VATICAN CITY
Washington Post
By Jason Horowitz
VATICAN CITY — In the early 1990s, college friends of Carlo Fusco, a law student in Rome, introduced him to Paolo Gabriele, an amiable Roman with dark hair and chubby cheeks. The two young men recognized one another as kindred Catholic spirits and chatted in pizzerias and coffee bars. After college, Fusco lost track of Gabriele but happily ran into him years later at a night mass at Santa Maria in Via Lata, a 17th-century church built atop the warren of rooms where tradition holds the apostle Paul lived under house arrest. (“Verbum Dei non est alligatum — The word of God is not chained” is etched on a column in the crypt.)
Gabriele would later become a prisoner himself, after being convicted in the pilfered-documents scandal known as “VatiLeaks” that has cast a pall over Benedict’s last year in office.

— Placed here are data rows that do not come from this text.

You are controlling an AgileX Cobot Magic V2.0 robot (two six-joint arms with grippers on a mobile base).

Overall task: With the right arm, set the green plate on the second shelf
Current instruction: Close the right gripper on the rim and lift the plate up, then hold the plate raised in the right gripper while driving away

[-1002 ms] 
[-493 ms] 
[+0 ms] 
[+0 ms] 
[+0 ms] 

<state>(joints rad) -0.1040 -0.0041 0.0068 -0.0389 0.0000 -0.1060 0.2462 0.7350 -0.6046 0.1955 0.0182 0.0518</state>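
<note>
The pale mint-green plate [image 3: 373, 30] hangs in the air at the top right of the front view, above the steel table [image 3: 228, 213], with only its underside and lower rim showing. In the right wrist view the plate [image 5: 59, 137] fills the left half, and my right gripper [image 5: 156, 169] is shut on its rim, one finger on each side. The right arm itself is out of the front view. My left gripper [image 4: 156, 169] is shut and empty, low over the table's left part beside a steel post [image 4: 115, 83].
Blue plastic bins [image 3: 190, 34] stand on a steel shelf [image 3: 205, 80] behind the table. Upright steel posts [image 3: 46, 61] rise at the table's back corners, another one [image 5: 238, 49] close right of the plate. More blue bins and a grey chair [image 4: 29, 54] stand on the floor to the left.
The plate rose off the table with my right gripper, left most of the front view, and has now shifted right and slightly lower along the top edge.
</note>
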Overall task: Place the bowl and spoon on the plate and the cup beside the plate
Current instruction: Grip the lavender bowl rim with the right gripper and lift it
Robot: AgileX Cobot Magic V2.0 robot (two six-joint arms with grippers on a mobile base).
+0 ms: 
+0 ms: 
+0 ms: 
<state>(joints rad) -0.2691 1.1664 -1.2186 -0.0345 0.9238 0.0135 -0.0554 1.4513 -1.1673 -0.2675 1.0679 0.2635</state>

But back then, he talked intensely about his relationship with God to Fusco, who by then had become the equivalent of a divorce lawyer on the church court. Gabriele’s career had taken a turn across the Tiber. He told Fusco that his parish priest, a man with Vatican connections, had recommended him for a maintenance job in the Holy See. His rise there has since become the stuff of legend.
“Who cleaned this bathroom?” Fusco said one powerful cardinal asked Gabriele upon exiting the spotless facilities. Gabriele was the Mr. Clean in question, and he moved up to polishing the Vatican’s ornate marble and got ever closer to the pope. Fusco said over lunch in an upscale Rome restaurant that he was surprised to run into Gabriele again in the early 2000s, after an audience Pope John Paul II held for lawyers credentialed to the Vatican, in the frescoed Clementine Hall.